Lotfi Eraoui en témoigne. Depuis 2006, il milite pour « Dédé »,« notre super cyber-maire ». Il est arrivé du Maroc « en détresse » dans les années 2000. Cuisinier à Sodexo, il doit « la vie » à Santini : « Avec Nicolas Sarkozy qui était alors président du conseil général, ils m'ont donné une chance, offert une formation. Quand on vous donne, il faut savoir rendre. »

Lotfi Eraoui milite pour «Dédé» sur le marchéLotfi Eraoui milite pour «Dédé» sur le marché© Rachida El Azzouzi

Ce dimanche 3 juin, il distribue à tout-va des piles de tracts, reconnaissable entre mille avec ses camarades, leurs tee-shirts blancs à l'effigie du patriarche et leurs bonbons gélifiés. « Santini, c'est la fiscalité, les autres, c'est de la cuisine.
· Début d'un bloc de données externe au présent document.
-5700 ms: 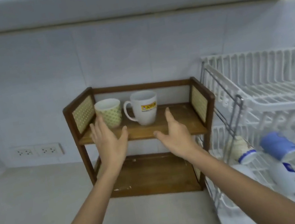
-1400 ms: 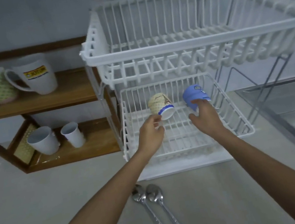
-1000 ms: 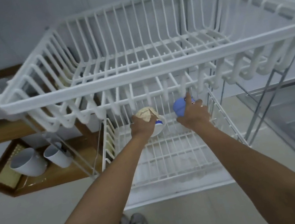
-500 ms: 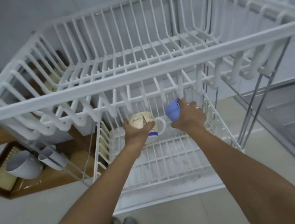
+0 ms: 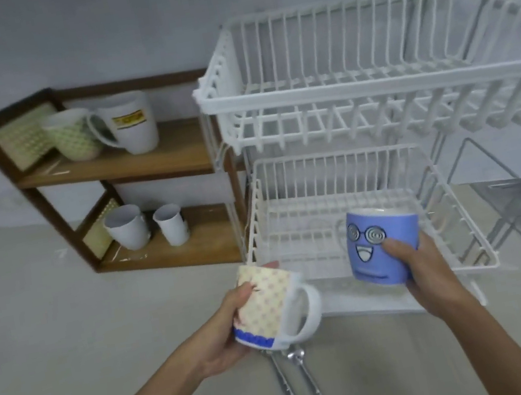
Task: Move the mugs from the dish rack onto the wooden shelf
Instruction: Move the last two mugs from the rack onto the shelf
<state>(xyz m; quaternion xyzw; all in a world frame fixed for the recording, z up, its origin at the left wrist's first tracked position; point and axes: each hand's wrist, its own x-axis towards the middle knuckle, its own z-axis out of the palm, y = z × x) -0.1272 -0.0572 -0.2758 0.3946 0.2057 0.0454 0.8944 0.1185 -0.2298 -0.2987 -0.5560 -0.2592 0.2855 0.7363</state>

Il était indécis, on l'a poussé à se présenter. Maintenant que la gauche est au pouvoir, c'est l'homme qu'il nous faut », raconte-t-il. Confiant : « J'ai fait 1 600 appartements. Vous verriez comment on nous accueille. Il ne manque que les fleurs. »
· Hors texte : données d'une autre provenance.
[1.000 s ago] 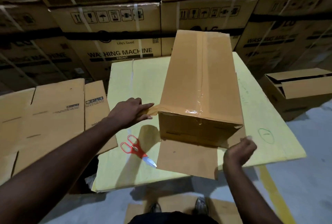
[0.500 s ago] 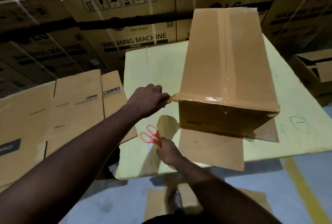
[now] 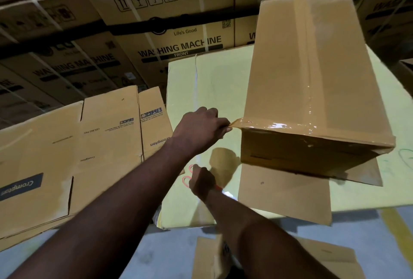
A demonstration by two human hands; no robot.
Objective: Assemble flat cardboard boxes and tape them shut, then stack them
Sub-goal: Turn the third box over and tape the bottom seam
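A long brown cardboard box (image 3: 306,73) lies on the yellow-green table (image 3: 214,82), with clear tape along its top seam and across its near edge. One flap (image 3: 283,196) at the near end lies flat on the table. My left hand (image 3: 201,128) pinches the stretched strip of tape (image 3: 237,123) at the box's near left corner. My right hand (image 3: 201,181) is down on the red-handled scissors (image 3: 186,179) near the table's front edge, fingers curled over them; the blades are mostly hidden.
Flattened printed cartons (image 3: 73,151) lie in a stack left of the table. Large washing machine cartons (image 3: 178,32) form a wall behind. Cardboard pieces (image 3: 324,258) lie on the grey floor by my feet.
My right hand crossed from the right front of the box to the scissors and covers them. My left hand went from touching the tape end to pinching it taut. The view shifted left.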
Quelques mètres plus loin, Christian Boudy en remet une couche. Cet ancien chef d'entreprise a quitté le XVIIe pour Issy il y a un peu plus d'un an. Pour lui, « Santini est comme de Gaulle » : « On le garde, vu que ça marche très bien. C'est l'exemplarité en matière de gestion publique, la force de l'expérience. Si ça se trouve, il sera élu au premier tour. Ce n'est pas lui qui est en difficulté mais l'UMP au national. »

« A droite, c'est la guerre. A gauche, c'est pas mieux »

Alors forcément, en face, les prétendants montent au front, labourent le terrain, font de l'éducation populaire, apprennent aux électeurs à ne pas confondre maire, conseiller général, député, ministre, confusion qui arrange bien Santini. « On ne peut pas cumuler cinq mandats et être efficace », dit Fabienne Gambiez.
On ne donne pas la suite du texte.